Girls Rock! follows 100 campers as they form 24 bands and write songs in preparation for a concert.

On the first day, the girls are asked to pick a musical genre and find band mates. As the girls mill uncomfortably around a large room considering signs proclaiming “Funk”, “Punk”, “Hip Hop” and other genres, anyone who has ever wandered around the cafeteria on the first day of school clutching a plastic tray and looking for a familiar or friendly face will relate.

Fifteen-year-old vocalist Laura, one of the four girls the documentary focuses on, searches for fellow death metal enthusiasts and worries that she won’t find any (she does). A hip-hop band struggles to choose a name–especially after they discover that their sound isn’t actually hip-hop.

In addition to Laura, the film has three other primary subjects: Seventeen-year-old Misty is currently living in a group home after spending 10 months in a lockdown facility. She has never even seen her chosen instrument, the bass, before.

Amelia, an eight-year-old guitarist, has only one friend at school, is writing a 14-song cycle about her dog, Pippi, and doesn’t care too much about melody–to the chagrin of her band mates.

High-octave vocalist Palace is a seven-year-old budding fashionista whose obsession with her looks worries her mom (who admits to her own image issues). She is the camp’s resident diva and has about as many comedic moments as she does unruly ones. Palace gives us this memorable lyric: “San Francisco sucks sometimes –I don’t want to go there again with my mom on her business trip”

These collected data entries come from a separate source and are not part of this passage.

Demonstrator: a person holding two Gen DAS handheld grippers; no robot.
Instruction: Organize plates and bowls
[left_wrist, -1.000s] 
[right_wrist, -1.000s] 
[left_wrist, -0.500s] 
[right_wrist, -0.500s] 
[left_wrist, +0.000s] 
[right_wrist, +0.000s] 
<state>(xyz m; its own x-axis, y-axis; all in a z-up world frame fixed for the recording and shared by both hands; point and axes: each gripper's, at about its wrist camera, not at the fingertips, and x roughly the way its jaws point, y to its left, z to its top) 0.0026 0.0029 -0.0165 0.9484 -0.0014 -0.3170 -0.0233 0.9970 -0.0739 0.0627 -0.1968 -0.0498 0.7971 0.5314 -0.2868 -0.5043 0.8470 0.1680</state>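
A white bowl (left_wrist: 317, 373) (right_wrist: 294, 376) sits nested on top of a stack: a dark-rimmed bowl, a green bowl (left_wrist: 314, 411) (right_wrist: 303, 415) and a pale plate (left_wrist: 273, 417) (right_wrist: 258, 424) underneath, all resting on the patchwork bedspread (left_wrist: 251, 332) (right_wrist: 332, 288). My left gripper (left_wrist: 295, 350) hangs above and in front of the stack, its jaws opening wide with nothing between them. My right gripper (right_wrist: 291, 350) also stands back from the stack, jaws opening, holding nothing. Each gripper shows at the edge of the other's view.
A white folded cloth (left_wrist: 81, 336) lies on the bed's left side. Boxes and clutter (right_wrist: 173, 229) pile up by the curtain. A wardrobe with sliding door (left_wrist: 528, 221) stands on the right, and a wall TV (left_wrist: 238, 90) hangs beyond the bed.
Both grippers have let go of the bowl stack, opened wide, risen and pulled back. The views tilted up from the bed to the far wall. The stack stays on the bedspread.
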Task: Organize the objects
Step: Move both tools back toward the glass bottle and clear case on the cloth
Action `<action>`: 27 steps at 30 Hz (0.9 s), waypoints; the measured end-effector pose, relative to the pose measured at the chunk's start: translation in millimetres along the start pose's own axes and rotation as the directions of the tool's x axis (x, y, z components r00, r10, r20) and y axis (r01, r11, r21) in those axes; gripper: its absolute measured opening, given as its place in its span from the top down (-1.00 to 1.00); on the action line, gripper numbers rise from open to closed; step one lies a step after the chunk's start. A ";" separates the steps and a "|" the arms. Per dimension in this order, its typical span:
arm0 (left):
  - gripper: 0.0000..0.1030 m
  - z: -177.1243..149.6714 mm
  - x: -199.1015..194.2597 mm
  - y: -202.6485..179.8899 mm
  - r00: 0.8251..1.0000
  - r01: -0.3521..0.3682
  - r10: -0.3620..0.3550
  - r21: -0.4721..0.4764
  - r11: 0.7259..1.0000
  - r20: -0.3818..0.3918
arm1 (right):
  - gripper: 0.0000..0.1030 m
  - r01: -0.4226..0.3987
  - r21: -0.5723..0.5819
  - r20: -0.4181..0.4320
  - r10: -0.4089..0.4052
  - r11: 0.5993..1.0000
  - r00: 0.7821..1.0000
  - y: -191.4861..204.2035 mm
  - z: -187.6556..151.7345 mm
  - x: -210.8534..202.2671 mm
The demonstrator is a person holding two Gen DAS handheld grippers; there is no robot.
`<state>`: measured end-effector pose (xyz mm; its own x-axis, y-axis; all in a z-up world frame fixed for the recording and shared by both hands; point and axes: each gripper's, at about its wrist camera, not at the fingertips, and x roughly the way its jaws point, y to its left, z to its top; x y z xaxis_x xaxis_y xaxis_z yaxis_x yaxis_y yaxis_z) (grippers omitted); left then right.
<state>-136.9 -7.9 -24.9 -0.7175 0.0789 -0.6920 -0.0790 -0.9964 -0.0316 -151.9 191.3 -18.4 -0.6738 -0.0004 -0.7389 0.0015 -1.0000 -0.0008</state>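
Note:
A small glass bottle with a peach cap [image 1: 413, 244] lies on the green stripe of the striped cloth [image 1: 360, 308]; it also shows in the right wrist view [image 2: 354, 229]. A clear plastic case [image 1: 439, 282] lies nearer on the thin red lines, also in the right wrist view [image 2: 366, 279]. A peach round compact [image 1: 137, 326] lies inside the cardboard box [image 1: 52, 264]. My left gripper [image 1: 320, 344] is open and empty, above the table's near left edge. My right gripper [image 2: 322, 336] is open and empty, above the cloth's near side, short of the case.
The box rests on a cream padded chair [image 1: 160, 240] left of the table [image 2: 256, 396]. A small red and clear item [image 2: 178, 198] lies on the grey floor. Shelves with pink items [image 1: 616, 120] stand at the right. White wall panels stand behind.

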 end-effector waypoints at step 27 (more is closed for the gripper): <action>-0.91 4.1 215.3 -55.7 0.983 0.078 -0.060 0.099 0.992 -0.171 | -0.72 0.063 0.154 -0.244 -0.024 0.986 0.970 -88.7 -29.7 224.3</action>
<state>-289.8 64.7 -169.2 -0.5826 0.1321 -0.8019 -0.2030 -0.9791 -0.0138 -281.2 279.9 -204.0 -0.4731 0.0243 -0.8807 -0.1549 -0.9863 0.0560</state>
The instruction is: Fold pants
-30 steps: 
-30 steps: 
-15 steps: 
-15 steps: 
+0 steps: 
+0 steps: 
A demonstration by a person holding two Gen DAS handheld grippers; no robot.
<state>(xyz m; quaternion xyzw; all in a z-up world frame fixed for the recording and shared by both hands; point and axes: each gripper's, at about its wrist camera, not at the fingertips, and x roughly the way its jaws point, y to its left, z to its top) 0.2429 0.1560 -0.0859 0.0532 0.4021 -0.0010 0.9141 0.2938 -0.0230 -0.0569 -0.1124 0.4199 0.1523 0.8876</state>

Over the course of five days, we witness girls literally and figurative finding their voices, practicing instruments (some playing for the very first time), and learning to get along.

In addition to group practices and one-on-one sessions with teachers (women only), the girls learn about the history of rock ‘n roll and take classes in self-defense. During one lunch break, they are treated to performance by a female metal band, complete with a head-banging, hair-swinging kick-ass lead vocalist.

The film also features interviews with campers at camp and at home, family members, and camp staff (including indie rocker Beth Ditto, whom I recognized from her frequent appearances on one of my favorite celebrity gossip blogs).
Through these interviews, the heavy load girls carry today is laid bare.
From random acts of unkindness by mean girls to drug-addicted parents to struggles with body image and the relentless quest to fit in–today’s girls have it rough.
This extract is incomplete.